Here is a point to put a spanner in the works: MySQL itself (at least 5.6 InnoDB) will reuse an auto-increment ID in the following circumstance:
delete any number rows with the highest auto-increment id
Stop and start MySQL
insert a new row
The inserted row will have an id calculated as max(id)+1, it does not continue from the id that was deleted.
As djna said in her/his answer, it's not a good practice to alter database tables in such a way, also there is no need to that if you have been choosing the right scheme and data types. By the way according to part od your question:
I have a table with an auto_increment field and sometimes rows get deleted so auto_increment leaves gaps. Is there any way to avoid this?

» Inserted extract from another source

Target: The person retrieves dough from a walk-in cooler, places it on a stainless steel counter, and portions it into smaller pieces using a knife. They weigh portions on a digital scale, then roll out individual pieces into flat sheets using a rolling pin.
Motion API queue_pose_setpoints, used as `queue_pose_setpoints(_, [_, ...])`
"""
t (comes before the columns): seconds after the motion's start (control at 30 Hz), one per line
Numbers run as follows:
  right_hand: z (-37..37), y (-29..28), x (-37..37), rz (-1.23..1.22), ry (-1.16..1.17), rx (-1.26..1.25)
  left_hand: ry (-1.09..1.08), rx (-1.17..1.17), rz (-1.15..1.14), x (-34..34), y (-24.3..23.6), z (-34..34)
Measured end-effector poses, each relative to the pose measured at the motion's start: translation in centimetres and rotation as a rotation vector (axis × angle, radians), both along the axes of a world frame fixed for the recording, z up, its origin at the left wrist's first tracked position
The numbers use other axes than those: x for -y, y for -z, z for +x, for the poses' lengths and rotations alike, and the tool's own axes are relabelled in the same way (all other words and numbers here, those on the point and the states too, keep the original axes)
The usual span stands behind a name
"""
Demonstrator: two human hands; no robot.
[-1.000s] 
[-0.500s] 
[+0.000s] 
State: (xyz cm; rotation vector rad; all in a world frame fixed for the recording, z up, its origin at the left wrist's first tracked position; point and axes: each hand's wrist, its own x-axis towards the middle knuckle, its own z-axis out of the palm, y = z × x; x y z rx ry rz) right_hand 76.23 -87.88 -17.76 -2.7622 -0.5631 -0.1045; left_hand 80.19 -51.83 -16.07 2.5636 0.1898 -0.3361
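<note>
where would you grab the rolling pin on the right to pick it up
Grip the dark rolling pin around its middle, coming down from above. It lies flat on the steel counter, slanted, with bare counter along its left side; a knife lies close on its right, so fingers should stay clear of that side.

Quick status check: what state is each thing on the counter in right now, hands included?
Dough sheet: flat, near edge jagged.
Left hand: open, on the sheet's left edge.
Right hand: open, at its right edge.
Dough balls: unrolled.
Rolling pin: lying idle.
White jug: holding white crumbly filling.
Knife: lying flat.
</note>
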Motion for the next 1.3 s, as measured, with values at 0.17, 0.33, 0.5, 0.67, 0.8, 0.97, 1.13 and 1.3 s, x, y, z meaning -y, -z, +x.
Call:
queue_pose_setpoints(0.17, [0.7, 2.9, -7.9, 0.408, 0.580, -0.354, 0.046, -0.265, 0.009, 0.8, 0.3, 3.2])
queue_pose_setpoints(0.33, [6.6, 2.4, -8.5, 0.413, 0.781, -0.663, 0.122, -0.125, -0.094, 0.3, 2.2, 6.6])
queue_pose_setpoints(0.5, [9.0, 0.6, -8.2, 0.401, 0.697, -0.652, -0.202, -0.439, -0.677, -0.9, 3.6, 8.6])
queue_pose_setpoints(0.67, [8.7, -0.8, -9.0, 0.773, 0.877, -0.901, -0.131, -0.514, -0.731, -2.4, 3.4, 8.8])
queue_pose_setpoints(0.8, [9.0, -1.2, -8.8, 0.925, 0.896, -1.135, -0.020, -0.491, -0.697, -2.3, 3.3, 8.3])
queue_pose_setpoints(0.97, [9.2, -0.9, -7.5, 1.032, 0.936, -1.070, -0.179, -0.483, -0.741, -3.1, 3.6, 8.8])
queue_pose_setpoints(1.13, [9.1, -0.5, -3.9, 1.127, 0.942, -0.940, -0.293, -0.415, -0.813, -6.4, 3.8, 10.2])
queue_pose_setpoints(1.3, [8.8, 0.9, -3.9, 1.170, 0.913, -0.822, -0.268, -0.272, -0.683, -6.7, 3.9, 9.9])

If your table has too many gaps in its auto-increment column, probably as a result of so many test INSERT queries
And if you want to prevent overwhelming id values by removing the gaps
And also if the id column is just a counter and has no relation to any other column in your database
, this may be the thing you ( or any other person looking for such a thing ) are looking for:
SOLUTION
remove the original id column
add it again using auto_increment on
But if you just want to reset the auto_increment to the first available value:
ALTER TABLE `table_name` AUTO_INCREMENT=1
not sure if this will help, but in sql server you can reseed the identity fields. It seems there's an ALTER TABLE statement in mySql to acheive this. Eg to set the id to continue at 59446.
ALTER TABLE table_name AUTO_INCREMENT = 59446;
I'm thinking you should be able to combine a query to get the largest value of auto_increment field, and then use the alter table to update as needed.